# Your goal:
Which lines of the records contain "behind"? Collect every one of them.

══ Task inputs ══

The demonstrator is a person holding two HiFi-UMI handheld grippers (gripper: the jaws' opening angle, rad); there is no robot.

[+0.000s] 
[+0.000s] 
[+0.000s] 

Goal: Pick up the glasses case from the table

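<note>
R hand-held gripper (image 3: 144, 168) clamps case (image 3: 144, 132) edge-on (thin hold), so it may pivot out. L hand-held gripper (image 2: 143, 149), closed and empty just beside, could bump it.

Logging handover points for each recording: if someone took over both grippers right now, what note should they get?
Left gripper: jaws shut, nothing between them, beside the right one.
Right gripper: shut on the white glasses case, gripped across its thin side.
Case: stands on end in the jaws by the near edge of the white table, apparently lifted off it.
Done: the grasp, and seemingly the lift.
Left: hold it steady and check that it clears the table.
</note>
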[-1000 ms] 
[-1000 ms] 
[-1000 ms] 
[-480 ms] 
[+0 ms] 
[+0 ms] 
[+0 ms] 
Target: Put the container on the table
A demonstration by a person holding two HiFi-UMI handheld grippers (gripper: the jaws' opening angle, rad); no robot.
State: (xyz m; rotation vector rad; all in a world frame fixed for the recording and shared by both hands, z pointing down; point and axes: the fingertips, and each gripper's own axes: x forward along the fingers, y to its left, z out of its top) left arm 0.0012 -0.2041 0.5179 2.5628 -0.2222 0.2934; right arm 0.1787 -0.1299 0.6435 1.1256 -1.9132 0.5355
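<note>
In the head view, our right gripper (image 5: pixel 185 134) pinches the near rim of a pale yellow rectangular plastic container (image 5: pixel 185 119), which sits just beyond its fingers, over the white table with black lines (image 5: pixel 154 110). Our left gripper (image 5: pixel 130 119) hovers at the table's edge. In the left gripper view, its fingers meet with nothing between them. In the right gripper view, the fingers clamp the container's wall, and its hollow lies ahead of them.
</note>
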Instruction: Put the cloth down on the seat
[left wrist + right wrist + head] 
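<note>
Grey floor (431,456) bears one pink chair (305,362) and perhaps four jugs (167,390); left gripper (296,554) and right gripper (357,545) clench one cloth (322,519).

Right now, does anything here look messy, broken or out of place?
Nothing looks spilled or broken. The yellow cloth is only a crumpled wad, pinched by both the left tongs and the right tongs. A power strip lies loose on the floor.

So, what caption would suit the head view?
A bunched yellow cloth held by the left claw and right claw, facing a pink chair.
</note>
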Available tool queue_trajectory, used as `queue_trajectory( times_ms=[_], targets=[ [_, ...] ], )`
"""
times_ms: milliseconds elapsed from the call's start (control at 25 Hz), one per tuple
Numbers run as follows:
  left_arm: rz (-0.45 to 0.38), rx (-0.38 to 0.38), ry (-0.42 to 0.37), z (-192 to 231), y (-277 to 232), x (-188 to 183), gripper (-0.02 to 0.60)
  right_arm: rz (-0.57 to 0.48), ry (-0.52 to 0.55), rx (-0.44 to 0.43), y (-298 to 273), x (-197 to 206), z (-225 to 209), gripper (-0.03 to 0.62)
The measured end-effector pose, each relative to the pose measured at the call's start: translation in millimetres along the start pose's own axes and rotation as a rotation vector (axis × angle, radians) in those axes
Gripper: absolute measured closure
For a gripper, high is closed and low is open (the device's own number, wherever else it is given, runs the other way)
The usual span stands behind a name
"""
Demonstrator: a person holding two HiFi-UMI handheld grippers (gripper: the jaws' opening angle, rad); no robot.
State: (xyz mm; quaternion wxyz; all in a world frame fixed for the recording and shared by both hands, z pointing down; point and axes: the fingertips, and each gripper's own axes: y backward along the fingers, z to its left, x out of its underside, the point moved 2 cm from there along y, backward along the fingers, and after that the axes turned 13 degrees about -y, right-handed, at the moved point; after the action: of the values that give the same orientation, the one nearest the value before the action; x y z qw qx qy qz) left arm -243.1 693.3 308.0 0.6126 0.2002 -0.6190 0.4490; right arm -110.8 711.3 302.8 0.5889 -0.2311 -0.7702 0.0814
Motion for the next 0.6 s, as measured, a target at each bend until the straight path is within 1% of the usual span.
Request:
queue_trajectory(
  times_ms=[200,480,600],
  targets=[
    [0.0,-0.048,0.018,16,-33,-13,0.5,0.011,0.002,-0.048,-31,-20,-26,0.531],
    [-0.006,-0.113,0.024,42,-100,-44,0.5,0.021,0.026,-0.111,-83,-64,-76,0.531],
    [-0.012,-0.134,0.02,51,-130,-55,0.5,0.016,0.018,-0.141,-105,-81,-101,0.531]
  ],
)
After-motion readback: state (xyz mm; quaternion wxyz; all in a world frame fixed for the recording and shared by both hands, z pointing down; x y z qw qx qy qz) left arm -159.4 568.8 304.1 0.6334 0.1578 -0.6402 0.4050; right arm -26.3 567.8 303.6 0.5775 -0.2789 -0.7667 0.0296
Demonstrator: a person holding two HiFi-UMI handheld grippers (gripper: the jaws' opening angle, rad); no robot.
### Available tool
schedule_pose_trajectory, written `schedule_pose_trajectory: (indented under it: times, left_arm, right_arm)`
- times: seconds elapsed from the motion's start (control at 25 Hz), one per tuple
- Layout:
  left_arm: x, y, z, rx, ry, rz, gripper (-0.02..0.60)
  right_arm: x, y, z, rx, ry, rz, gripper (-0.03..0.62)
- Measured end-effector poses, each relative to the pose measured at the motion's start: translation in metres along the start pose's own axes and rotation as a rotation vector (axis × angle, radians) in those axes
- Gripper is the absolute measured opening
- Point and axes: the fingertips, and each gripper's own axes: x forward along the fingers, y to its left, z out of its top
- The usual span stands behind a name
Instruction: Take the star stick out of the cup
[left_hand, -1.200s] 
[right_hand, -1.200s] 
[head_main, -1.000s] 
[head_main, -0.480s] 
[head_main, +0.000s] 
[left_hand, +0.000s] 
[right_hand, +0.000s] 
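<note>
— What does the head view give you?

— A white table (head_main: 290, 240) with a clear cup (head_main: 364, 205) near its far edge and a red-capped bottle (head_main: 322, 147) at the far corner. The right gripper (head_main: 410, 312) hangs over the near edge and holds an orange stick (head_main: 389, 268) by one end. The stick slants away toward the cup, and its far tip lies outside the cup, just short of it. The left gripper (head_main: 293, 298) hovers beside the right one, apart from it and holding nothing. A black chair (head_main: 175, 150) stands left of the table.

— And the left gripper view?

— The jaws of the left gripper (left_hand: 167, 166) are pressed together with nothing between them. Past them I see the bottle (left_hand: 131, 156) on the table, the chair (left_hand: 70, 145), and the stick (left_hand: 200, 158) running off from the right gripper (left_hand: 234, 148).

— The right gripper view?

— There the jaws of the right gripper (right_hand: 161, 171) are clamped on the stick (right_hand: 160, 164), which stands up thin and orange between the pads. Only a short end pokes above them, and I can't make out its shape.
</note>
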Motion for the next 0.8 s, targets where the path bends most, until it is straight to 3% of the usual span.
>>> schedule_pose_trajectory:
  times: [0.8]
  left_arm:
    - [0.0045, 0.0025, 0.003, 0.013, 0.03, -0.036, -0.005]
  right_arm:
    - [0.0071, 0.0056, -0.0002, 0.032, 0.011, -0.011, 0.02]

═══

# Solution for this task:
The usual span stands behind a name
- The usual span stands behind a name

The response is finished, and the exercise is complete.